[[ Data listing, beginning ]]
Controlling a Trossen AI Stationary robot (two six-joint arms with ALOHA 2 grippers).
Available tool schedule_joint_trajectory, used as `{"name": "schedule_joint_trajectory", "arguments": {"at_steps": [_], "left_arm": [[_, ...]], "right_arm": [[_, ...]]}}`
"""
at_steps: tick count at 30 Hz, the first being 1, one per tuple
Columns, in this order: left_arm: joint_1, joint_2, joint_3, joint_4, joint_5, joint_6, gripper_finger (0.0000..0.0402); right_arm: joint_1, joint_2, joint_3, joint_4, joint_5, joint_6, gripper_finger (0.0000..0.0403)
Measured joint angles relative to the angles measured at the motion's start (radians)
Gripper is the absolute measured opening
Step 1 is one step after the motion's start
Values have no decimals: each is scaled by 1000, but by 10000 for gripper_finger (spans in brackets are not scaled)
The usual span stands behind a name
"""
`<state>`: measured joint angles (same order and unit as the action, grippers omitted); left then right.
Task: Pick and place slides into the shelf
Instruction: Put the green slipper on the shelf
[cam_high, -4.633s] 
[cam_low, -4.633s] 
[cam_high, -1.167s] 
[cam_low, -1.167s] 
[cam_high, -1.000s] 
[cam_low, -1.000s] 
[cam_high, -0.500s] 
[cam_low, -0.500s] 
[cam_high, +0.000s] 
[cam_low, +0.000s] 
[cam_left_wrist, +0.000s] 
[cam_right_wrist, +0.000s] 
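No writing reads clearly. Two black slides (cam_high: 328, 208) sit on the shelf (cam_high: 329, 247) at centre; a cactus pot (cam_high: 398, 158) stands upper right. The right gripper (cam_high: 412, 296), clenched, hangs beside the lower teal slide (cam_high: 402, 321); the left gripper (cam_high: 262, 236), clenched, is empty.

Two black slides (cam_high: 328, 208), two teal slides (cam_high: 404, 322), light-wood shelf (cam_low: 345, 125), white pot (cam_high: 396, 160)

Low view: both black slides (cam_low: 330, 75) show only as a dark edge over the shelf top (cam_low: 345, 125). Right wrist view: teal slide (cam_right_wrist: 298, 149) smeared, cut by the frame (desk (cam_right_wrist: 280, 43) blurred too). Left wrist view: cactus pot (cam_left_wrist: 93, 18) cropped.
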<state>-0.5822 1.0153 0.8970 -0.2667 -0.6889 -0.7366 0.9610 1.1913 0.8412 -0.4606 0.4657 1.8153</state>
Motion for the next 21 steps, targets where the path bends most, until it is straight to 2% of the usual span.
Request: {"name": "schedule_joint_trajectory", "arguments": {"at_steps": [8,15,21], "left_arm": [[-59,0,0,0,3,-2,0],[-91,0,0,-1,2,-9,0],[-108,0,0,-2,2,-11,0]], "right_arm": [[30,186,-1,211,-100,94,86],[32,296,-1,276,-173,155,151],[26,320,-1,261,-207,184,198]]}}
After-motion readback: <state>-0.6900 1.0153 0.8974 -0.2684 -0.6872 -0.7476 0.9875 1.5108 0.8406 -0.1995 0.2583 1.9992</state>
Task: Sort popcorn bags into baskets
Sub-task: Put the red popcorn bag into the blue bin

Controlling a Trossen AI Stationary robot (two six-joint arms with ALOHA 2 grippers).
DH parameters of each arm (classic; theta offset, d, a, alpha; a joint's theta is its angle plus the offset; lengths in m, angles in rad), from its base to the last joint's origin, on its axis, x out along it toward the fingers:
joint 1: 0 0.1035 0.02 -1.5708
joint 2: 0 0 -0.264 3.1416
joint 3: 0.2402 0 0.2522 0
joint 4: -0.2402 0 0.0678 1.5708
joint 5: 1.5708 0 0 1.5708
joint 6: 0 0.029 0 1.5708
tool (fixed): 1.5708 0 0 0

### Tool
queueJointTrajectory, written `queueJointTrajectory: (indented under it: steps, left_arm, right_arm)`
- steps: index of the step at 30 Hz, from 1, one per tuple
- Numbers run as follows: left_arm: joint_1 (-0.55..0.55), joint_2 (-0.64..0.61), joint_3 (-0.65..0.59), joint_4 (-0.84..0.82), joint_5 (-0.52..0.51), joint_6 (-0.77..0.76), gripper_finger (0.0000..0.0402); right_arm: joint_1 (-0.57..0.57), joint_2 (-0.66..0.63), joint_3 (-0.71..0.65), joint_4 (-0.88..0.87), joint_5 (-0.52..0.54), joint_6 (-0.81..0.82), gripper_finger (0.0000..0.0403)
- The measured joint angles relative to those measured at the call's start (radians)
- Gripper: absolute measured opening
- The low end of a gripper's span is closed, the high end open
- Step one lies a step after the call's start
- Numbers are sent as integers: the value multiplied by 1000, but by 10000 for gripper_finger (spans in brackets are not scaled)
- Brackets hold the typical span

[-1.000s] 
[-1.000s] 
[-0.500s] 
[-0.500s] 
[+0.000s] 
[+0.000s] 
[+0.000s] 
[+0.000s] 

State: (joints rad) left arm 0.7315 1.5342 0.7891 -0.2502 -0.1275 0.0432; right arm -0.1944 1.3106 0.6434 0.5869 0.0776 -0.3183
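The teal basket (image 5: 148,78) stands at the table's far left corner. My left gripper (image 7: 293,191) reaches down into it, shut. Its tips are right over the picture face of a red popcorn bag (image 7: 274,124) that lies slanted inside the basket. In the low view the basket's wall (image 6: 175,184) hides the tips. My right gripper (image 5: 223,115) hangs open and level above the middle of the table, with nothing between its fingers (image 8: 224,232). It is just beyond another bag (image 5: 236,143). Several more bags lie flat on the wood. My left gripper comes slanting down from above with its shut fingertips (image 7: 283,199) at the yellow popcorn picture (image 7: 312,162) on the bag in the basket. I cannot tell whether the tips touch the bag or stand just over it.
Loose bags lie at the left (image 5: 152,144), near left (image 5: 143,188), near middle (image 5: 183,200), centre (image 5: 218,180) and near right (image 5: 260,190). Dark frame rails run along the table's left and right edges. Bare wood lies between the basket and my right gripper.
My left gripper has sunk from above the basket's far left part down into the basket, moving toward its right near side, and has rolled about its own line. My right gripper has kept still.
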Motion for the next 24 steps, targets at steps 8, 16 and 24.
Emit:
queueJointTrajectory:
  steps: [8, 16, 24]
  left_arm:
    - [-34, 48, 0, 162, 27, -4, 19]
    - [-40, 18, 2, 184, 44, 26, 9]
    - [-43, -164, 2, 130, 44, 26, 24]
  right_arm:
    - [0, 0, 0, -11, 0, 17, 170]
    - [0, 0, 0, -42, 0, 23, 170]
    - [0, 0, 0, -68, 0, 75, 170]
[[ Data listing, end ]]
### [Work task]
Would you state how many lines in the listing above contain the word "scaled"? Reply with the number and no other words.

### [Response area]
2